# Pork butt date



## SmokingUPnorth (Dec 19, 2019)

So I bought a 10lb pork butt last Friday to smoke for this weekend. Planned on just leaving it in my fridge since it was a week away from planned smoke. It’s shrink wrapped and sealed from the store but I noticed the pack dat was 11/18. Does that seem right and still good or would you guys cut your $20 loss and get a new one.


----------



## sawhorseray (Dec 19, 2019)

I most likely let my nose make the decision for me. RAY


----------



## chef jimmyj (Dec 19, 2019)

Intact Packer Vac-Packed Pork is good for 6 to 8 weeks from pack date. Store Wrapped meat, film wrapped on foam trays, 5 days.
As above, The Nose, Knows! But don't Panic. A Funk that dissipates in a couple of minutes or can be rinsed off is Normal...JJ


----------



## SmokinVOLfan (Dec 19, 2019)

Go with what Ray and Jimmy said. It doesn't look bad from the picture. Take a whiff and go from there!


----------



## smokerjim (Dec 19, 2019)

everyone has you covered


----------



## zwiller (Dec 19, 2019)

Also ensure your fridge is cold (measure) and store at the bottom.  Pack date is like half the battle.


----------



## SecondHandSmoker (Dec 19, 2019)

I am betting that butt saw some freezer time at the store between 11/18 and the day you bought it. 
However, as everyone said above, the nose knows.  
It might smell a bit "strong" upon opening. 

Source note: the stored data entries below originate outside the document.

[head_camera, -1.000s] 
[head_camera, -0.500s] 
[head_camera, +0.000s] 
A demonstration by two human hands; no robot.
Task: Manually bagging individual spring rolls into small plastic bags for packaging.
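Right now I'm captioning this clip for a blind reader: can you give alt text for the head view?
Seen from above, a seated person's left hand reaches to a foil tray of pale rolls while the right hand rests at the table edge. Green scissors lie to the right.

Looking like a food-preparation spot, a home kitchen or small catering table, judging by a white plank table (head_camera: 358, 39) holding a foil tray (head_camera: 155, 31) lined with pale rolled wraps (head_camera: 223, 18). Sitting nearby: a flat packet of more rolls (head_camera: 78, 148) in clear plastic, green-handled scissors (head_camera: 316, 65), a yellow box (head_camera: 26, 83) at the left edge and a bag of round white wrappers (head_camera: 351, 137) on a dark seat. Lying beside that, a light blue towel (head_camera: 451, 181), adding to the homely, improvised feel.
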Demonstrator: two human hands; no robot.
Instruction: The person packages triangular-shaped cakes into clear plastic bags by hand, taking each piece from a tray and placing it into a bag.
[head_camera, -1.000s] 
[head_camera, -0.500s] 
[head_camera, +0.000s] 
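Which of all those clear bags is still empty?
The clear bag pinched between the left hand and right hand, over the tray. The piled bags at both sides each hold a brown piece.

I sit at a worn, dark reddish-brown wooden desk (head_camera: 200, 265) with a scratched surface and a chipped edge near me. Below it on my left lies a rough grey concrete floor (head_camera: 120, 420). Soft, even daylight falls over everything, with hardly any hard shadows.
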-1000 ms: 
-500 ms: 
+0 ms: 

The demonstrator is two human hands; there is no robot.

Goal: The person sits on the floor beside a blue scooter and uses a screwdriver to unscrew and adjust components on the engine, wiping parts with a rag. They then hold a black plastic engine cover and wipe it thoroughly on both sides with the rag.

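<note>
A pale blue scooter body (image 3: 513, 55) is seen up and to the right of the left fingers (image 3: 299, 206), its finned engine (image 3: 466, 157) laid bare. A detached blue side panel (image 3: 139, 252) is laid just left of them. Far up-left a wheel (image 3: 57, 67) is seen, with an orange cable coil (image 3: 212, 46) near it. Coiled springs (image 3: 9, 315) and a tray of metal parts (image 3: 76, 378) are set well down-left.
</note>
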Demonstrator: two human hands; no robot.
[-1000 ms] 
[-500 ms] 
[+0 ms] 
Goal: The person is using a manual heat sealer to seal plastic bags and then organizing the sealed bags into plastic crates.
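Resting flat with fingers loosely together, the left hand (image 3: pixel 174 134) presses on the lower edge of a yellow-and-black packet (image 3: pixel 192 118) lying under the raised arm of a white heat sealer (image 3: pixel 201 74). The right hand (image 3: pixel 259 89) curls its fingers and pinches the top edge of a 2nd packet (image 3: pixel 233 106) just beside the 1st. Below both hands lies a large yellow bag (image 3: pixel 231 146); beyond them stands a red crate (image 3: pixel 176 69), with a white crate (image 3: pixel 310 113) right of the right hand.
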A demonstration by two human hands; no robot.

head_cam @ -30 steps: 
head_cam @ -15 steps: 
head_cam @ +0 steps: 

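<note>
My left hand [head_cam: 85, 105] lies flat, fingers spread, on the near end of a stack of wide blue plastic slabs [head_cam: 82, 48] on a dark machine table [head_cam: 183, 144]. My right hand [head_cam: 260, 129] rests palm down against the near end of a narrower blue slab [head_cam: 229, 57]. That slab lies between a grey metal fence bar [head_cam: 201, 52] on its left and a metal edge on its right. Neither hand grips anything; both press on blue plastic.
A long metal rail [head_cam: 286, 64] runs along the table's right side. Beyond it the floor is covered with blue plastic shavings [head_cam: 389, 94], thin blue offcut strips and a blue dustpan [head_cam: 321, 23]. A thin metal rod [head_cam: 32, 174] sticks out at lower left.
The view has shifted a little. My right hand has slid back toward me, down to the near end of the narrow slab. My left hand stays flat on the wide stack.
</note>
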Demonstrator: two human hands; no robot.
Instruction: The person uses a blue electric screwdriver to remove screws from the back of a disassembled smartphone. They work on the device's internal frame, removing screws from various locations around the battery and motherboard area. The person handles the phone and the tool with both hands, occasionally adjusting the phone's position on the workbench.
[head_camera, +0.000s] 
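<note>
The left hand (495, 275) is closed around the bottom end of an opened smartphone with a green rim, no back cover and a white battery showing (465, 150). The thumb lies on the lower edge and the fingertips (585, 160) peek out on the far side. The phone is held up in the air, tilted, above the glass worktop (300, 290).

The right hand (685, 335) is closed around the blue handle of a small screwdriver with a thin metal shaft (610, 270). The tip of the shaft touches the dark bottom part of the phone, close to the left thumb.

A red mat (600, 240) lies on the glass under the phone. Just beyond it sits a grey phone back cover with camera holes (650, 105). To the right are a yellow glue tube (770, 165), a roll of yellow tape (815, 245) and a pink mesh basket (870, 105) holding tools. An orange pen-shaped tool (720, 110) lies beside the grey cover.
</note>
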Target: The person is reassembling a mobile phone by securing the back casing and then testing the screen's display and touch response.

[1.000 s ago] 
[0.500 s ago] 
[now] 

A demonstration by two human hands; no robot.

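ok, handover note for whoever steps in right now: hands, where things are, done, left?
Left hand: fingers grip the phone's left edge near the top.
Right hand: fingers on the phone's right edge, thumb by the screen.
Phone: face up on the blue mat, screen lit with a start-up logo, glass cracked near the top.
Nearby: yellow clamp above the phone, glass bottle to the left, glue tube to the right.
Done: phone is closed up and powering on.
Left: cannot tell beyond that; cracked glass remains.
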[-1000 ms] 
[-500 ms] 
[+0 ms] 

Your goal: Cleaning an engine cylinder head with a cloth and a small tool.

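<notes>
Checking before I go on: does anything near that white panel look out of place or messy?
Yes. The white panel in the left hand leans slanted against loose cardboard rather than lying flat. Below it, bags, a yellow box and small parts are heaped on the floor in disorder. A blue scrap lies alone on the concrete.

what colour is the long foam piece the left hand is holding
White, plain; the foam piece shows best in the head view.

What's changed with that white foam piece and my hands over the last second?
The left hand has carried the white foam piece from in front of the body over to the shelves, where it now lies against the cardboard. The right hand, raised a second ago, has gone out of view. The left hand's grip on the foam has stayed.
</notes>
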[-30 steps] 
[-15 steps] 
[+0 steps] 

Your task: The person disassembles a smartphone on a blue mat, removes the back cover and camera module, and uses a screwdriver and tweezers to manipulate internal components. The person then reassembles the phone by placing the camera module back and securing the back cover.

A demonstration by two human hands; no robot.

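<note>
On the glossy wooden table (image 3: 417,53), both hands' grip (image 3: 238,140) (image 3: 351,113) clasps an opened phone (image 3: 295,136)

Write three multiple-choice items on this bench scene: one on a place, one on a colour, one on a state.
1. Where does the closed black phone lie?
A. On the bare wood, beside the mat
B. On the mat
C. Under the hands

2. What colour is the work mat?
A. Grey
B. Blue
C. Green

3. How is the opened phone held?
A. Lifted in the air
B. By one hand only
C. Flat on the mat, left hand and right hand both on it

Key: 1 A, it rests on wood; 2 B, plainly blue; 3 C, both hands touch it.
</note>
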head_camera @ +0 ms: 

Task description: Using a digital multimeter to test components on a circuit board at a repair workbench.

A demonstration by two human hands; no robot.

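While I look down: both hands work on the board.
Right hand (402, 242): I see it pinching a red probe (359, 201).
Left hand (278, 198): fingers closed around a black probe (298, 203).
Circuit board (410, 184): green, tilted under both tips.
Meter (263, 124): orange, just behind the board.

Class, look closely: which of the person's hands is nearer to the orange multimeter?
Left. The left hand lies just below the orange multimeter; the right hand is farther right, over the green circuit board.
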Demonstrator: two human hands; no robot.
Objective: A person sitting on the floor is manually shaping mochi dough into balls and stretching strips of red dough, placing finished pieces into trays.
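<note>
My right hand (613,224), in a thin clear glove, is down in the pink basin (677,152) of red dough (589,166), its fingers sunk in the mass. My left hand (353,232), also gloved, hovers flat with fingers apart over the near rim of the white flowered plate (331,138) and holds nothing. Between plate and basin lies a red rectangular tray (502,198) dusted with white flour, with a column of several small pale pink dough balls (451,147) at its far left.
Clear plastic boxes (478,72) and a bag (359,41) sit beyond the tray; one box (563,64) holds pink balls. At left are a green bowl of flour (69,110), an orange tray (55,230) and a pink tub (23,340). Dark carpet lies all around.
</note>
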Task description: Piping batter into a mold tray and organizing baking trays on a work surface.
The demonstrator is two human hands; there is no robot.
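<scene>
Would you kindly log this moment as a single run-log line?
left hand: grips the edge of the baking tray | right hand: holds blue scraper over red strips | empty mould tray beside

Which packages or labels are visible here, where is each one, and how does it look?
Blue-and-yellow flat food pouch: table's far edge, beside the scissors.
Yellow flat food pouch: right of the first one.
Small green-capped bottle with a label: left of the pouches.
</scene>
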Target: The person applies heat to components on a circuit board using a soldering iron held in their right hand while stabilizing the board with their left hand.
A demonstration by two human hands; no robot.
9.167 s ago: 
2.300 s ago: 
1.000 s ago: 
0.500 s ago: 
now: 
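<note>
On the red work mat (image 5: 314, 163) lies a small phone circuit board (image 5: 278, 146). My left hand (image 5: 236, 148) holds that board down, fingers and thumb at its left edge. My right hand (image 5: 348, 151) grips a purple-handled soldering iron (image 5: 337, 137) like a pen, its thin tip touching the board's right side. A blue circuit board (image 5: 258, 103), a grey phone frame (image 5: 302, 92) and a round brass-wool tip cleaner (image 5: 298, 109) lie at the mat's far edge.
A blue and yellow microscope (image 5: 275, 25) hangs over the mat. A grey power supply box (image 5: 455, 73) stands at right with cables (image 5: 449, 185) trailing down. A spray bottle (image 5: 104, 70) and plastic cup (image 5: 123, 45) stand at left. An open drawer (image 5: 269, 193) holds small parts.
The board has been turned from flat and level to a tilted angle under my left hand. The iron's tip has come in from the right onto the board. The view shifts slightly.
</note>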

On the other hand, you could take it back to the store and exchange it.  
Bring the receipt along with you. 
The store probably won't even question you and gladly exchange it.


----------



## crazymoon (Dec 19, 2019)

HB, The sell by date is the important one and it says 12/18/19, it's good for days after that anyway! I just used a pork butt that was 7-8 days past the sell by date and it was fine.


----------



## SecondHandSmoker (Dec 19, 2019)

crazymoon said:


> HB, The sell by date is the important one and it says 12/18/19, it's good for days after that anyway! I just used a pork butt that was 7-8 days past the sell by date and it was fine.




Good catch.  
I didn't see the sell by date until I put my glasses on and looked again after your post.


----------



## SmokingUPnorth (Dec 19, 2019)

crazymoon said:


> HB, The sell by date is the important one and it says 12/18/19, it's good for days after that anyway! I just used a pork butt that was 7-8 days past the sell by date and it was fine.


Perfect. Man you have good eyes I didn’t even see the sell by date on there haha. Thanks everyone. Didn’t want to throw 4 meals in the trash


----------



## beggar (Dec 19, 2019)

we recently found a store that has butts that were  out of date. Also much of their other FROZEN meat. They sell frozen meat that ran out of their fresh date and they were froze.We buy frozen butts for making sausage for .69 cents a pound. you can't beat that. They have other meats selling for discounted prices that are froze as well. One pack of butts I looked at had 1.99 a pound on the pack,
we always waited for a sale for .99 or 1.09 and bought ours and froze them for time to make sausage.
So all this works great for us.


----------



## tropics (Dec 20, 2019)

Just had this happen





						15 lb. Crown Roast trashed
					

Bought it last week sell by date 11/26/19 my fridge hold 38°F checked fridge temp every day with out opening it.Today I went to see what size pan to use and you guessed it the nose knows. Richie Scrambling to find a store open




					www.smokingmeatforums.com


----------



## S-met (Dec 20, 2019)

chef jimmyj said:


> The Nose, Knows! But don't Panic. A Funk that dissipates in a couple of minutes or can be rinsed off is Normal...J


This!

Cryo-pork almost always has a sulfury stank when opened. I read an explanation once but can't find it and can't remember the actual "why." What I know for certain, let it air out on the cutting board for 5-10 min. I also like to wipe off the sweat with paper towels. If the stink is gone, you're fine. *If the smell lingers like pulled fingers, trash it.*


----------



## chopsaw (Dec 20, 2019)

S-met said:


> If the stink is gone, you're fine. *If the smell lingers like pulled fingers, trash it.*


Yup , or if one of your kids ask " How many times you gonna smell that "


----------